= Henri Lazarof =

Bulgarian-American composer (1932–2013)

Henri Lazarof (Bulgarian: Хенри Лазаров) (April 12, 1932 – December 29, 2013) was a Bulgarian-American composer.

Born in Sofia, Bulgaria, his formal musical training began in Israel under Paul Ben-Haim. After a short stint in Rome, Lazarof settled in the United States, studying with Harold Shapero and Arthur Berger at Brandeis University. After earning a master's degree in 1959, Lazarof began teaching composition at UCLA and was active in promoting the music of his contemporaries. In 1987 he was given the title Professor Emeritus at UCLA. He died of Alzheimer's Disease in Los Angeles on December 29, 2013.

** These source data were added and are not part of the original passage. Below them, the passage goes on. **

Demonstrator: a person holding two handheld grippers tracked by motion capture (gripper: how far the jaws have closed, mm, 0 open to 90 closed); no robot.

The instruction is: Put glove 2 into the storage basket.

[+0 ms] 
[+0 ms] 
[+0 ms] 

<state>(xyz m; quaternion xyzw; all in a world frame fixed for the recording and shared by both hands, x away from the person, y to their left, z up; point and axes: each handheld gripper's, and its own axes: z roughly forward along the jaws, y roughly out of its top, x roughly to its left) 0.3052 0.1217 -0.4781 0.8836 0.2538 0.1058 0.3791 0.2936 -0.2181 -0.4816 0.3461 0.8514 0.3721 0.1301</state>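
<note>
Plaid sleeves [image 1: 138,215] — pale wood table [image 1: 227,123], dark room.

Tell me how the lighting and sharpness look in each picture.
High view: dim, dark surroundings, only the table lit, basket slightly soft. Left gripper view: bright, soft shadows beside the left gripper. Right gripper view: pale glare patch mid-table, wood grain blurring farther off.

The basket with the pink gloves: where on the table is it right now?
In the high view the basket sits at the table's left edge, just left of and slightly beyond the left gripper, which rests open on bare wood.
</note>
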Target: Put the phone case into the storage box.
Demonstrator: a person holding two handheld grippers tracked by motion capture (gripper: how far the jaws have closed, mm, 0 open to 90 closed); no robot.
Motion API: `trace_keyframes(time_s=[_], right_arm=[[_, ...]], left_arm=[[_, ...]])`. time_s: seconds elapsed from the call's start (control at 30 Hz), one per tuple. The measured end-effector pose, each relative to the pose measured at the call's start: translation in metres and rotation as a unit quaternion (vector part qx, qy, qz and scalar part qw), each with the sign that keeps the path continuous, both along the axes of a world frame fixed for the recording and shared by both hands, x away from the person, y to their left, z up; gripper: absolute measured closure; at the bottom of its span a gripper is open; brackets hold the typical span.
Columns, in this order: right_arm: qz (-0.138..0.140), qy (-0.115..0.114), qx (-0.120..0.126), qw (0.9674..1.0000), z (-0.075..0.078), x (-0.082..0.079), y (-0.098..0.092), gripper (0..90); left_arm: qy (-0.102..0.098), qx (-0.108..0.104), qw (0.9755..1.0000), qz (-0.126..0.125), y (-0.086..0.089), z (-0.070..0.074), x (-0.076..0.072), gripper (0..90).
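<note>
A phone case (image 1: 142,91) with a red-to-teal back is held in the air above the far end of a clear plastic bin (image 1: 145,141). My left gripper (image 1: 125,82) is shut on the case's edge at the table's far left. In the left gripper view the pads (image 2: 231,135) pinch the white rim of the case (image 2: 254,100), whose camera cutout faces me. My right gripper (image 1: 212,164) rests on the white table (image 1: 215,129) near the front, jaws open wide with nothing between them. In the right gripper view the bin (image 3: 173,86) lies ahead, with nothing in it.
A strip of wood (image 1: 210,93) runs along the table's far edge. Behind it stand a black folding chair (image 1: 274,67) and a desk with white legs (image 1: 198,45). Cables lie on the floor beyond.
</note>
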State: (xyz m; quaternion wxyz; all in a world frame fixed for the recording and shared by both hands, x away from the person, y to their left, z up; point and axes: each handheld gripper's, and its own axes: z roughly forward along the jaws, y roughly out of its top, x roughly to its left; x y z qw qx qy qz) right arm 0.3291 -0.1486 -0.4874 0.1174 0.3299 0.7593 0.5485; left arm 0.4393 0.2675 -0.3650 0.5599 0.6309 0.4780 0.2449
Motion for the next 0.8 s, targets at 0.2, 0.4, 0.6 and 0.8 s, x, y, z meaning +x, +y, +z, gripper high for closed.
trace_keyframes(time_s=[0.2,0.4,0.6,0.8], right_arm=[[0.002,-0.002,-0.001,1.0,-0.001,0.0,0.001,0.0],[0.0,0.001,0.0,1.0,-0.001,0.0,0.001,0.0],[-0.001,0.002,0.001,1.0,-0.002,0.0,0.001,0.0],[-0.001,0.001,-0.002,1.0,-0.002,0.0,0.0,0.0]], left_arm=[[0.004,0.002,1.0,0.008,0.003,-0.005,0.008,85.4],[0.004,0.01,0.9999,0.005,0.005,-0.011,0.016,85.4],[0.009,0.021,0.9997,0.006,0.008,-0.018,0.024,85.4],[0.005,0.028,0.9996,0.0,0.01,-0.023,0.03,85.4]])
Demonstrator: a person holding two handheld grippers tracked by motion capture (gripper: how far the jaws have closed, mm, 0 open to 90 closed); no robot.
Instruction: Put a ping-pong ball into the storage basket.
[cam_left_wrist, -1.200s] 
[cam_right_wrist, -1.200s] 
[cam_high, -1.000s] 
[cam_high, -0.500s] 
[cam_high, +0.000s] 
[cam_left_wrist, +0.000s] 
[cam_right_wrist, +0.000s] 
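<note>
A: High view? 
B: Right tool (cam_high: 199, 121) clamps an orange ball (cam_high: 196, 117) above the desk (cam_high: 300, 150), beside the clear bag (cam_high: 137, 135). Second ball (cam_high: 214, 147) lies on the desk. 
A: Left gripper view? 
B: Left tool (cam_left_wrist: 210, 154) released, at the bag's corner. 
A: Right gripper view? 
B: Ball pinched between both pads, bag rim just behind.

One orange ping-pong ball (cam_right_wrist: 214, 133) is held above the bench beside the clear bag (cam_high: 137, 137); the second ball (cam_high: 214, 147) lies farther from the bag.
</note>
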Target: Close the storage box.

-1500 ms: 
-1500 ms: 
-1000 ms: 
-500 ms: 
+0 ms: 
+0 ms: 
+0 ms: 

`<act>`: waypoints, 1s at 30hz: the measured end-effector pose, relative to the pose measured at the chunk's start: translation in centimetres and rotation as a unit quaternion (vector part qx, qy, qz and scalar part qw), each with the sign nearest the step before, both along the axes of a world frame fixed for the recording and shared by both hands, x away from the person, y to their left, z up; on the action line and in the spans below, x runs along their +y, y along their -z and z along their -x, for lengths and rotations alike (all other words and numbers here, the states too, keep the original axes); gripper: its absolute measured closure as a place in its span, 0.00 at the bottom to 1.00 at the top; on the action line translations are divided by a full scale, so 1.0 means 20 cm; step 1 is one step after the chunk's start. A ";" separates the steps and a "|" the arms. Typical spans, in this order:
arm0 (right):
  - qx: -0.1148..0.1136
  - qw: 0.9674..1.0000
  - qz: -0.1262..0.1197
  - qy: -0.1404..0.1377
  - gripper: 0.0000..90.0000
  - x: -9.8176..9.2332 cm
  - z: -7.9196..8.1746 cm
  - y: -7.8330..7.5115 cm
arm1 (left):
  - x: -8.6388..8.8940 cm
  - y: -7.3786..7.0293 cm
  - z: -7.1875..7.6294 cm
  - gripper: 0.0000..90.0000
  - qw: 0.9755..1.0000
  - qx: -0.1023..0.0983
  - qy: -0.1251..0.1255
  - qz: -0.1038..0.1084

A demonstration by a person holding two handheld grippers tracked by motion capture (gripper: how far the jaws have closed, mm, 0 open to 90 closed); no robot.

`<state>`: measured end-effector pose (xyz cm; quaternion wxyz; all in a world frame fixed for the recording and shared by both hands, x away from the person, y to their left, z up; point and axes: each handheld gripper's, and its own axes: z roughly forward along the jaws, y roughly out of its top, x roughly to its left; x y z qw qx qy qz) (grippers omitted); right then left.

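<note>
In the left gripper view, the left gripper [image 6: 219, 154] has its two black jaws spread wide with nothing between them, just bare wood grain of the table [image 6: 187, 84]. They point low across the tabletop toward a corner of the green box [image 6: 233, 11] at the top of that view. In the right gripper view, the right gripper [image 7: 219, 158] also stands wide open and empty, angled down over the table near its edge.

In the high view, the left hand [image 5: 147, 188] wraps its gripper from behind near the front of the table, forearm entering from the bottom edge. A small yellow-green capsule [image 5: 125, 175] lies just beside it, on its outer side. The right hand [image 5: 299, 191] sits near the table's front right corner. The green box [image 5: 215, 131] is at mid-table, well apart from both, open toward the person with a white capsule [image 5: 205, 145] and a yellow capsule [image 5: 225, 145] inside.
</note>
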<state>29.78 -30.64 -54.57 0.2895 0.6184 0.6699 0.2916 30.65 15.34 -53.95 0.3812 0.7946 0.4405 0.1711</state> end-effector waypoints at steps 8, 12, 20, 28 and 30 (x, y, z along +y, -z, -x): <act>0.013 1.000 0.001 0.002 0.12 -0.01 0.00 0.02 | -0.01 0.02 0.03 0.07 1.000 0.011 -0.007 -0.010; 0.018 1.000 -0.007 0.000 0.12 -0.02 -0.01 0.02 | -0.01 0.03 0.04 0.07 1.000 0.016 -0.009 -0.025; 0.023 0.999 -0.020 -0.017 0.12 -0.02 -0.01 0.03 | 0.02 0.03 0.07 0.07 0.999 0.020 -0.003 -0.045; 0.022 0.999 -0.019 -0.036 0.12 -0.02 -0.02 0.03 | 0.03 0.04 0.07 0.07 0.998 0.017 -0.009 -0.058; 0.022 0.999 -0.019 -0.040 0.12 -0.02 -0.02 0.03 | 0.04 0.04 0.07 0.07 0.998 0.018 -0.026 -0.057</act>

Lazarof wrote seven symphonies, nine string quartets, concerti for clarinet, violin and cello, a string octet, and various chamber music. But perhaps he is best known for his Tableaux for piano and orchestra. His music has been recorded on the Composers Recordings, Inc., Naxos Records, Delos and Laurel Records labels. In total, he produced 126 pieces of music during his career.

In December 2007, Janice and Henri Lazarof gave the Los Angeles County Museum of Art 130 mostly Modernist works estimated to be worth more than $100 million. The collection includes 20 works by Picasso, watercolors and paintings by Paul Klee and Wassily Kandinsky and a considerable number of sculptures by Alberto Giacometti, Constantin Brâncuși, Henry Moore, Willem de Kooning, Joan Miró, Louise Nevelson, Archipenko and Arp.

His notable students include Edward Applebaum, Don Davis and Daniel Kessner.